Além das aliadas políticas, a família de Michelle também desempenha um papel crucial em sua campanha. Seu irmão, Diego Torres, foi escolhido como suplente na chapa ao Senado e já a representou na convenção do PL-DF, lendo uma carta preparada por ela. Outra irmã, Geovana Kathleen Ferreira Lima, tem auxiliado nos cuidados com Jair Bolsonaro e com a filha mais nova do casal, Laura, permanecendo com o ex-presidente durante a crise de enxaqueca de Michelle, com autorização do ministro Alexandre de Moraes, do STF.
Reconciliação com Flávio fortalece candidatura presidencial do PL
Apesar da campanha independente de Michelle ao Senado, sua relação com a candidatura presidencial de Flávio Bolsonaro permanece sólida. A reconciliação pública após um desentendimento reforça a unidade e o peso da ex-primeira-dama no eleitorado de direita, um ativo valioso para o PL. Uma pesquisa Genial/Quaest revelou que 59% dos entrevistados aprovaram a reconciliação, índice que sobe para 88% entre eleitores de direita não bolsonaristas e 90% entre bolsonaristas. O levantamento também indicou que 70% dos eleitores de direita não bolsonaristas e 79% dos bolsonaristas acreditam que a participação de Michelle aumenta as chances de vitória de Flávio.
O cientista político Jairo Pimentel, da FESPSP, avalia que esses números explicam o valor eleitoral da recomposição, pois Michelle funciona como um “sinal de unidade e legitimidade, diminuindo resistências ao candidato e facilitando a transferência do capital político de Jair Bolsonaro”. Pimentel observa que o recente avanço de Flávio Bolsonaro nas pesquisas se deve mais à consolidação do eleitorado de direita do que à conquista de eleitores de centro, com o senador “reunindo a família, recuperando a direita que estava dispersa e se consolidando como o herdeiro efetivo do bolsonarismo”.

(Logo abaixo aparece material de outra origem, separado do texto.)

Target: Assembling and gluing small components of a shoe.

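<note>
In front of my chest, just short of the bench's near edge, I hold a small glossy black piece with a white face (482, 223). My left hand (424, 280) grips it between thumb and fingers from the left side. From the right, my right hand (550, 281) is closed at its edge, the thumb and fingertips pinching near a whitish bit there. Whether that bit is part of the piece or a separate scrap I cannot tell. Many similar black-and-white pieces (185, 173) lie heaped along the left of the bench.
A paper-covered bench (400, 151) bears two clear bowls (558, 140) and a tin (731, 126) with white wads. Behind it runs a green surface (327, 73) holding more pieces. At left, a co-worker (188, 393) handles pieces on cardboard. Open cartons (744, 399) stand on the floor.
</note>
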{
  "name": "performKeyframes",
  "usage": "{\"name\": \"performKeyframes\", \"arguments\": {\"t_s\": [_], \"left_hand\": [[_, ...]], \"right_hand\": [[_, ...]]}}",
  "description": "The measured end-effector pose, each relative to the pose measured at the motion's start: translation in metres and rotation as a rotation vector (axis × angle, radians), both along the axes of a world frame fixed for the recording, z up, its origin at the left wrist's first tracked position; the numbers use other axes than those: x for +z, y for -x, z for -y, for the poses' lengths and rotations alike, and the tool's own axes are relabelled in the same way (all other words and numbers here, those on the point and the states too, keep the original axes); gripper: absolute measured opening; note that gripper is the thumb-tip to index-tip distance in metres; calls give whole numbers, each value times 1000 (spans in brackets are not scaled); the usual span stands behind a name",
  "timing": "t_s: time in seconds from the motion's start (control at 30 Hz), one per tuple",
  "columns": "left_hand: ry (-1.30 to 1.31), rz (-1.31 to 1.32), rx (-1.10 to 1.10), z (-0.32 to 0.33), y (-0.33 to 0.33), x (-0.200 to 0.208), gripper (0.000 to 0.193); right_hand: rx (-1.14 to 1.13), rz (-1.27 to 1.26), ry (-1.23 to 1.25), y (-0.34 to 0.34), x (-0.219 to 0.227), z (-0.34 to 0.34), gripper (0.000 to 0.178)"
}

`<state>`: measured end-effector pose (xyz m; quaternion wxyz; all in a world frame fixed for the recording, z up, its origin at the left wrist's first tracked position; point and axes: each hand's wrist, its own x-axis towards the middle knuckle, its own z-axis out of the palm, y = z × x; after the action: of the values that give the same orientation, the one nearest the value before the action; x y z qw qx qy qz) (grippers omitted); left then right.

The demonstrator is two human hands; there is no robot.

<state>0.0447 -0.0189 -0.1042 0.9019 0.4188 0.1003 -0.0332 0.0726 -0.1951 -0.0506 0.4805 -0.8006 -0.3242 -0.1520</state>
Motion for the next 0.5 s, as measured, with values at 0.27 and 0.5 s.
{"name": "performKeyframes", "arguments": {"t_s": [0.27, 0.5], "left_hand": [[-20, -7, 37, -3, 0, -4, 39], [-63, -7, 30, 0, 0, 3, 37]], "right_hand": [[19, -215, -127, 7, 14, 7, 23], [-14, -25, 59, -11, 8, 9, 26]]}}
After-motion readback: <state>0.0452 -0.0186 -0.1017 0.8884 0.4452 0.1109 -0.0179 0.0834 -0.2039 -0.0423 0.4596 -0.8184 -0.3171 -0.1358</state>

Em um cenário de segundo turno, a pesquisa Genial/Quaest aponta Lula com 44% das intenções de voto contra 39% de Flávio Bolsonaro, uma redução na diferença que era de oito pontos percentuais em julho. A pesquisa ouviu 2.004 eleitores entre 31 de julho e 3 de agosto de 2026, com margem de erro de dois pontos percentuais e nível de confiança de 95%, registrada no TSE sob o número BR-06591/2026.